▶ EXERCISE AIM
For this exercise, please find the lines in the entries that include the word "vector" and copy them.

▶ Data entries
-=-=-=-=-
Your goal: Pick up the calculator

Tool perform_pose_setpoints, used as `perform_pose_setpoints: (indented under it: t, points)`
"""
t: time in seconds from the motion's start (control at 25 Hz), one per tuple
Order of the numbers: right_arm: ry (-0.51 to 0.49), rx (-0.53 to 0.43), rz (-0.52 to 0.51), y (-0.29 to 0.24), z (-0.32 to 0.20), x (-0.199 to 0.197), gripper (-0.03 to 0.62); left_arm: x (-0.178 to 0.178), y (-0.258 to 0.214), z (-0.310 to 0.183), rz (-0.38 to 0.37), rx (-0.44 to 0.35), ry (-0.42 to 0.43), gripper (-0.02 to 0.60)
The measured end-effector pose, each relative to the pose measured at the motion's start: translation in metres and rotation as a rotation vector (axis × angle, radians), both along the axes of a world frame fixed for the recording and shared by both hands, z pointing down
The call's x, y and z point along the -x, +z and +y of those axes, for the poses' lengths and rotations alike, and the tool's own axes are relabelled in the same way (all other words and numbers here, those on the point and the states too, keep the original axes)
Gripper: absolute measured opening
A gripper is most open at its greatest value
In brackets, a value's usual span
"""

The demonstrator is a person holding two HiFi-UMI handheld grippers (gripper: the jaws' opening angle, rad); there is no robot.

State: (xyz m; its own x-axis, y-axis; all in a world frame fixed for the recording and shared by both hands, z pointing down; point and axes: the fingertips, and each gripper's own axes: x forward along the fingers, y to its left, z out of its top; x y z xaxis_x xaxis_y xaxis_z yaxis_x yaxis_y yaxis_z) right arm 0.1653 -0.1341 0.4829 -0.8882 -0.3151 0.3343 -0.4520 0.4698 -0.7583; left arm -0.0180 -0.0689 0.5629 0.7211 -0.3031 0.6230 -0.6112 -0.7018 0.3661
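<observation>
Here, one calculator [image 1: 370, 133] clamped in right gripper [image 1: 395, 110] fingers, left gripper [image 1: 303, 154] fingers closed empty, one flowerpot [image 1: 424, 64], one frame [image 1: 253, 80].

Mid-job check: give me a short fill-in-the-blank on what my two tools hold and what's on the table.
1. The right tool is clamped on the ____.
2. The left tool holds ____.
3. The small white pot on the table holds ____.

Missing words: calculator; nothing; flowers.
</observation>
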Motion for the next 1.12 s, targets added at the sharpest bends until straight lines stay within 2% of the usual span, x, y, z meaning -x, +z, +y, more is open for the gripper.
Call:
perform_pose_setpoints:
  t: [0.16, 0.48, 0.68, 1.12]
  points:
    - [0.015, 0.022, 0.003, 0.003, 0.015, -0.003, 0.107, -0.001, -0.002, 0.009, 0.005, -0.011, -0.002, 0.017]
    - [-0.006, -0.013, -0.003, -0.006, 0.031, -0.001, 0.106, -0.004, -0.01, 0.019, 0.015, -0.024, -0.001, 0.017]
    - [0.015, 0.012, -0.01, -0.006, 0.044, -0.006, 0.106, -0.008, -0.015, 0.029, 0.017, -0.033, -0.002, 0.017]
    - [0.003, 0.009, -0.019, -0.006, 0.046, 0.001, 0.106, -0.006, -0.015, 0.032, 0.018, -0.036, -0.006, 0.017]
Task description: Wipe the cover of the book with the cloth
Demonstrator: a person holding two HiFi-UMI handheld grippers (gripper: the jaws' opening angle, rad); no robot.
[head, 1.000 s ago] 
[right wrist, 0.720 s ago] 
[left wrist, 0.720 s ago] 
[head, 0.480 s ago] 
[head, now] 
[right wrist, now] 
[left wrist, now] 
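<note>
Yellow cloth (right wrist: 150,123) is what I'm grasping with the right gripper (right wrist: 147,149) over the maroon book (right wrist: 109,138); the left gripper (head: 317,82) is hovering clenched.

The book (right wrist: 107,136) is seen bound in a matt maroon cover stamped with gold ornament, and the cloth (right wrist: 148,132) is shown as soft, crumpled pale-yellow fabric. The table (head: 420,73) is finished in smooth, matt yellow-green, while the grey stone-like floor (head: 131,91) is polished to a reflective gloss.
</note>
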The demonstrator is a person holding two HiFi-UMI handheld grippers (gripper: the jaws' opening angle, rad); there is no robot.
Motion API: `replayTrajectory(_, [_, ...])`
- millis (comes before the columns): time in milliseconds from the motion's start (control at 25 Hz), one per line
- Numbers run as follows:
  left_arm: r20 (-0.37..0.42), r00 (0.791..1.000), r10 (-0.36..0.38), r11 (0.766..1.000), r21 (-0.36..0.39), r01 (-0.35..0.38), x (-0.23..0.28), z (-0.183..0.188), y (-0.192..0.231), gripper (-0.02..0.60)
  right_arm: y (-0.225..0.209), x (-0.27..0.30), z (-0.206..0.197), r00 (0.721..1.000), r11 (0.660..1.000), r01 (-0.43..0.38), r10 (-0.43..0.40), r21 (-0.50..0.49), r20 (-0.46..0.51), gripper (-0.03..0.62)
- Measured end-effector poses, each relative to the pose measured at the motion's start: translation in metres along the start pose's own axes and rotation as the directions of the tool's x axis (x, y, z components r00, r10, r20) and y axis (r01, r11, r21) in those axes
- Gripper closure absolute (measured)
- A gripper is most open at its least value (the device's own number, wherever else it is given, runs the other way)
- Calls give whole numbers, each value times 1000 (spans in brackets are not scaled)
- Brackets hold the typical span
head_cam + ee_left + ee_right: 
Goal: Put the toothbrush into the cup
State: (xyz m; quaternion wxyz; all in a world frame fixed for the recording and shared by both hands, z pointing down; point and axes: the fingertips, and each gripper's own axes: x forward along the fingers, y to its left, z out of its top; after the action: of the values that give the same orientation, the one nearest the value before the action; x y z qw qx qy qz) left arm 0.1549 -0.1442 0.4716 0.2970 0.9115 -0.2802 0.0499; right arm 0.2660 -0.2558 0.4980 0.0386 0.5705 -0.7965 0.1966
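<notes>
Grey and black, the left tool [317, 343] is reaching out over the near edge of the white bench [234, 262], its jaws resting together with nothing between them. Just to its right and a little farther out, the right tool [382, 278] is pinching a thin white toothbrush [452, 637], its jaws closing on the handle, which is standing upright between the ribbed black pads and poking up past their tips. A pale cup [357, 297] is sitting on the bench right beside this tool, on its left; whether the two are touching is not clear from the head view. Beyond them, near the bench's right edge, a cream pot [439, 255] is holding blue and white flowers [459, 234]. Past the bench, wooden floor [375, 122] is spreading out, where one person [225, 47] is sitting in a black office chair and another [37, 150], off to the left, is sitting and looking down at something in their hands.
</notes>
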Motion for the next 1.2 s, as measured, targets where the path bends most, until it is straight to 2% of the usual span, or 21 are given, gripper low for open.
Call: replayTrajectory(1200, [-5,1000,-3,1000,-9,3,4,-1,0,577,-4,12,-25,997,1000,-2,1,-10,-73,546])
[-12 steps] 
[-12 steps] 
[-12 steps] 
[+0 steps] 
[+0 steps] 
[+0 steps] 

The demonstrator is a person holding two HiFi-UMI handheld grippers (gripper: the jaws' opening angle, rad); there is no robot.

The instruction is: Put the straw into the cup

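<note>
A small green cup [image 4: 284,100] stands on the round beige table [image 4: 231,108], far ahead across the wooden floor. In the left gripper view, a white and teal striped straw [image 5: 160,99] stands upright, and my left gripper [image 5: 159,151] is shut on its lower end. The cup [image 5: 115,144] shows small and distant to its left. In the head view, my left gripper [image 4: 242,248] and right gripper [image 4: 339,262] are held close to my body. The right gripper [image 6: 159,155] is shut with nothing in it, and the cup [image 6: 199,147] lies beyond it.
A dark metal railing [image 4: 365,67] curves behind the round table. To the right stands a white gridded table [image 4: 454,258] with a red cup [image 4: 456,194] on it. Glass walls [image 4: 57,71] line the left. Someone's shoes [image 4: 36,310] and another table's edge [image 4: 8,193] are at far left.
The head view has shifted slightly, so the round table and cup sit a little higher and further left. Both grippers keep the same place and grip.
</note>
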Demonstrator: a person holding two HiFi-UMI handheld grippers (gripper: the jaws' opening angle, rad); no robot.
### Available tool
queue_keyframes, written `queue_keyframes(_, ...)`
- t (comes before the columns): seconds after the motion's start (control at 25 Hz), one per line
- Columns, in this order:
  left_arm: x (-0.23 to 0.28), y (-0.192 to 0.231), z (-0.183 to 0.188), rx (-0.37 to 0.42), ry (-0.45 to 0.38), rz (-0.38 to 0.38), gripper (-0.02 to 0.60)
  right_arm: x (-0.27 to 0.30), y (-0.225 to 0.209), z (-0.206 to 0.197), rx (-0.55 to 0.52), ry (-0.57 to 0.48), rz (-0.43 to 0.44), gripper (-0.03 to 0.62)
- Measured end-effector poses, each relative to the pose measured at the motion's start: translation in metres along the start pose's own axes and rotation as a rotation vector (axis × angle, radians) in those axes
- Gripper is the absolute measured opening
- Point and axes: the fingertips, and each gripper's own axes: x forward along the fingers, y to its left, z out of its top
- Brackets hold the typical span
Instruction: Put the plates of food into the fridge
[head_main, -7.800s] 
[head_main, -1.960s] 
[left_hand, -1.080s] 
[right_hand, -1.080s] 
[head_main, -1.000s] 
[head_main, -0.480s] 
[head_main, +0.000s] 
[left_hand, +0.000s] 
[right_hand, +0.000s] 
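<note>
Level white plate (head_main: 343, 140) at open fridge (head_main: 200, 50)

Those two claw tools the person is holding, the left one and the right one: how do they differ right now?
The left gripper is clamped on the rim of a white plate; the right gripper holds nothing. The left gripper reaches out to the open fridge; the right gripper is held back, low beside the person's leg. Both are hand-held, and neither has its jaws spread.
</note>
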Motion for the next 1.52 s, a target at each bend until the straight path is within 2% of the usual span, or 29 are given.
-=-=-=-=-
▶ YOUR SOLUTION
The measured end-effector pose, each relative to the pose measured at the motion's start: translation in metres and rotation as a rotation vector (axis × angle, radians), both along the axes of a world frame fixed for the recording and shared by both hands, z pointing down
- Measured end-effector poses, each relative to the pose measured at the motion's start: translation in metres along the start pose's own axes and rotation as a rotation vector (axis × angle, radians) in those axes

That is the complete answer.